Magazine article Times Educational Supplement

Food Technology/Sport - Can't Cook, Won't Cook: Resources

Article excerpt

Develop children's kitchen confidence by going back to basics.

Whether it is called food technology, home economics or just plain, old-fashioned home cooking, learning about food and how to prepare it is slipping down the school agenda. But we all have to eat and cooking properly is a fundamental life skill. How do we help children to do it properly and develop their confidence in the kitchen?

Starting at the beginning may sound obvious, yet you would be amazed by how many people I meet who can follow a recipe but do not understand the principles behind it.

At a recently launched campaign to get children cooking - 5by25 - I was shocked to learn that 90 per cent of young people cannot cook a simple meal.

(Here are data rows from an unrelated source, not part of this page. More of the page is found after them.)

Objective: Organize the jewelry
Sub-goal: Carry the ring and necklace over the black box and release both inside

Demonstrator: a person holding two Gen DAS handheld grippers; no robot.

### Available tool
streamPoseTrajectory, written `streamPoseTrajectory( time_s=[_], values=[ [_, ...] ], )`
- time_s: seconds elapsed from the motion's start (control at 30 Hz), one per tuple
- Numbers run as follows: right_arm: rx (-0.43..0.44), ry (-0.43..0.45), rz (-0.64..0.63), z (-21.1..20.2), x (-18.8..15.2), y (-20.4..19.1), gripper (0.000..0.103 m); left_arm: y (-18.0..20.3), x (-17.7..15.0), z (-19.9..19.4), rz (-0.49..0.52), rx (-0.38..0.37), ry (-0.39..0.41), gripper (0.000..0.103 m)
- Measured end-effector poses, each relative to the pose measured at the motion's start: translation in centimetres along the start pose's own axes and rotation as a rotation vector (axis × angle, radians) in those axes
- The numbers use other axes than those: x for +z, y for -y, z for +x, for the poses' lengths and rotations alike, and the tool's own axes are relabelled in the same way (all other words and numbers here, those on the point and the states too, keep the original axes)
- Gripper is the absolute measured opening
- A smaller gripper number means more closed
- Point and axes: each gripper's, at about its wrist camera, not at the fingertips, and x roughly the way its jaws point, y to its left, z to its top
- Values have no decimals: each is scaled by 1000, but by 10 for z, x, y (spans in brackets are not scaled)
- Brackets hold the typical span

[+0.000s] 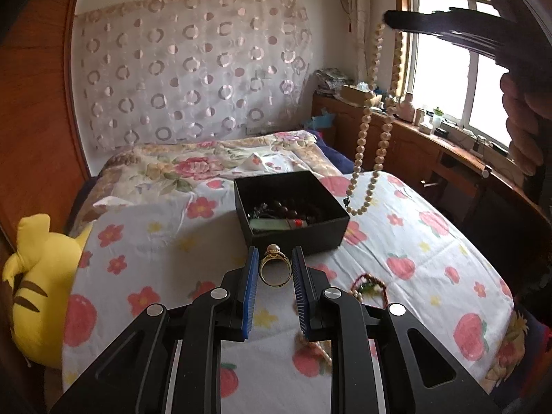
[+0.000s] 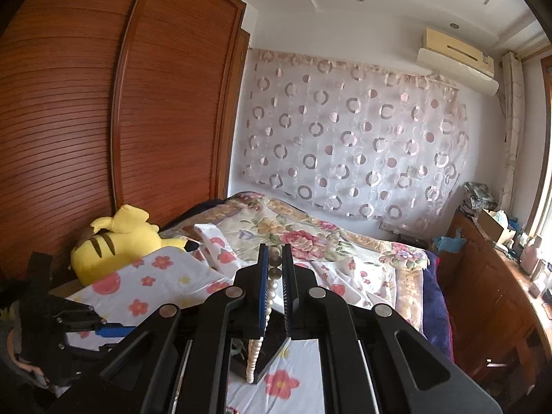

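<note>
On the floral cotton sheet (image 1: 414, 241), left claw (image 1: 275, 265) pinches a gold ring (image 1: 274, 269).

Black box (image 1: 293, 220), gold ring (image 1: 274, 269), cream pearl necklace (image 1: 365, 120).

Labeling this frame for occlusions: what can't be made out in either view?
- Black box contents: left wrist view, near wall hides part; the dark beads are a tangle.
- Beads on the sheet: left tool's right finger covers part.
- Pearl necklace lower loop: right wrist view, right tool's body blocks it.
- Whether the gold ring is pinched: contact unclear.
</note>
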Motion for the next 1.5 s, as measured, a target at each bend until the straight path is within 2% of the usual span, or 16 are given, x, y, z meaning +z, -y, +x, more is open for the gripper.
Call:
streamPoseTrajectory(
  time_s=[0.27, 0.47, 0.67, 0.77, 0.83, 1.17, 1.5],
  values=[
    [-17, -63, -11, 45, -5, -6, 9, -6, 15, 14, 3, 30, 6, 18],
    [-2, -151, 13, 74, -35, -8, 9, -14, 19, 32, -19, 39, -15, 18],
    [53, -264, 126, 111, -70, -1, 9, -19, 28, 48, -31, 46, -28, 18],
    [55, -296, 150, 121, -85, -2, 9, -19, 34, 56, -28, 47, -35, 18],
    [75, -303, 169, 123, -92, -1, 9, -17, 38, 60, -15, 54, -37, 18],
    [70, -295, 183, 105, -108, 14, 9, -2, 59, 85, 15, 59, -43, 19],
    [62, -324, 190, 91, -148, 28, 9, 5, 68, 131, 30, 87, -99, 19]
  ],
)
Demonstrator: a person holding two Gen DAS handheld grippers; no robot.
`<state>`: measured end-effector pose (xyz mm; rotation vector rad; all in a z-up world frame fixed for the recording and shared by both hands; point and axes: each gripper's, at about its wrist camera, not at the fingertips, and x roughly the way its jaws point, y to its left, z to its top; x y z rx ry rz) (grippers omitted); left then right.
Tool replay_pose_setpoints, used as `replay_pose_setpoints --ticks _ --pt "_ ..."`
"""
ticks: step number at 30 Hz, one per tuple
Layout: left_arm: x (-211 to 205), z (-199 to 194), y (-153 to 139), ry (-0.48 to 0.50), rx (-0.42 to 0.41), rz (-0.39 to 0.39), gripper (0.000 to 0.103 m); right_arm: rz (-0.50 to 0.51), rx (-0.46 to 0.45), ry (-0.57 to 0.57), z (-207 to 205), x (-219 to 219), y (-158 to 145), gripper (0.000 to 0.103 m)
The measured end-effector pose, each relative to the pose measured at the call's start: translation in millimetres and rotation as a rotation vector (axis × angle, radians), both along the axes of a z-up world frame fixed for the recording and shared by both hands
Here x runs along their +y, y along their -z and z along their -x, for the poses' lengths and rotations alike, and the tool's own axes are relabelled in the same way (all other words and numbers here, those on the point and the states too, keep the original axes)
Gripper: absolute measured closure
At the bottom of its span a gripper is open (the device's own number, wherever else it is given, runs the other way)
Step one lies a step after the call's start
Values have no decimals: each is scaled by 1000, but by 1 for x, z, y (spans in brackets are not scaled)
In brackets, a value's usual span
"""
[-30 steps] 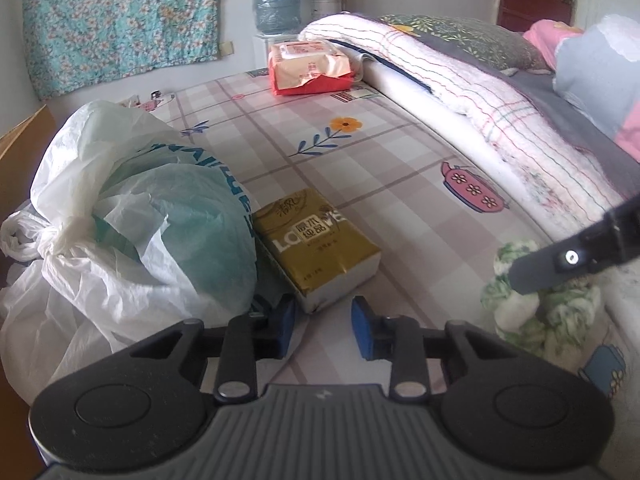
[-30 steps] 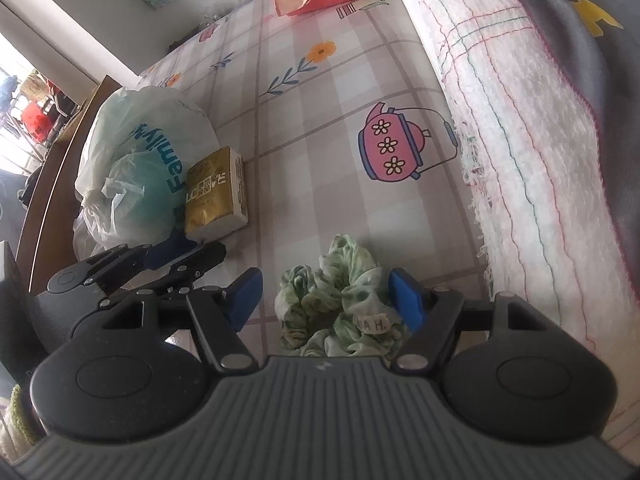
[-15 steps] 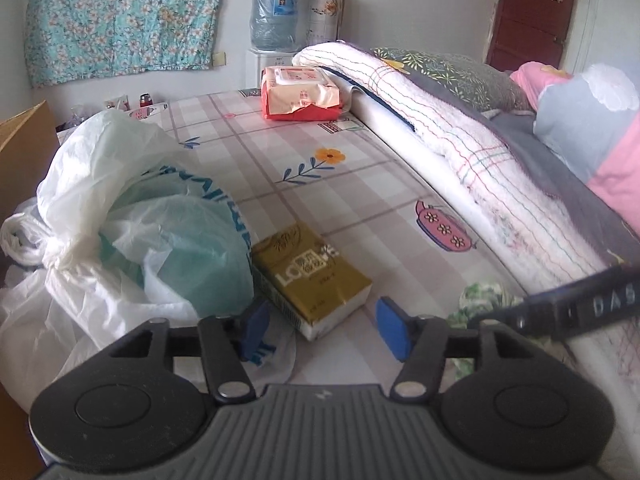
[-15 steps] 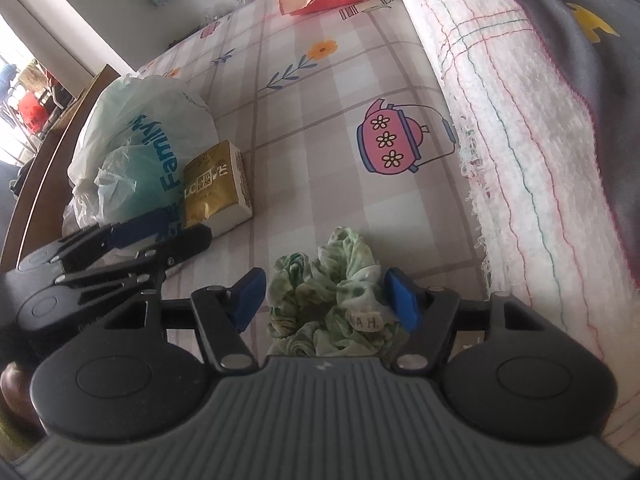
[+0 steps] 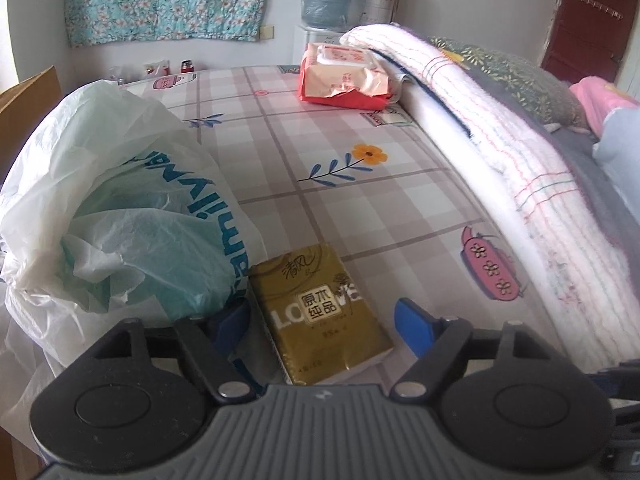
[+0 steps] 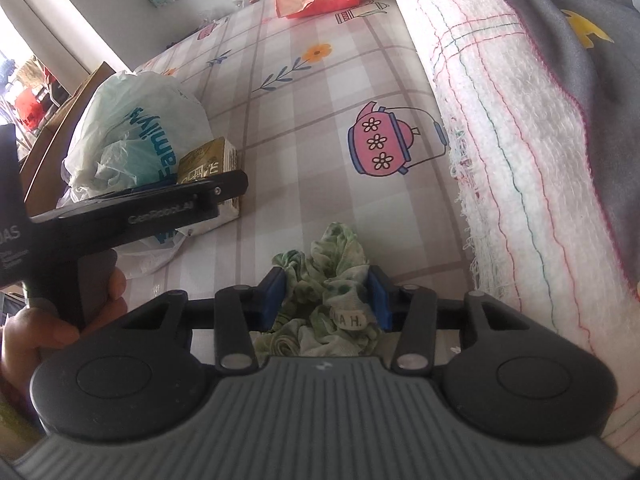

A couple of lessons on honing knife skills, learning about techniques like roasting or sauteing and showing how ingredients like flour and baking soda work can have a huge impact on students' capabilities, giving them a grasp of the basics and some tools to explore more innovative aspects of food preparation.

Cooking bread and pasta from scratch is a great way to put theory into practice and show how similar ingredients can be used to create different results.

Every year, I meet budding young cooks at schools and colleges across the country, and it is always those who understand basic cooking techniques and have been given some independence in the classroom who really shine. Make your programmes of study as flexible as possible. This gives pupils a sense of control and allows them to see the correlation between what they eat and its impact on the body. …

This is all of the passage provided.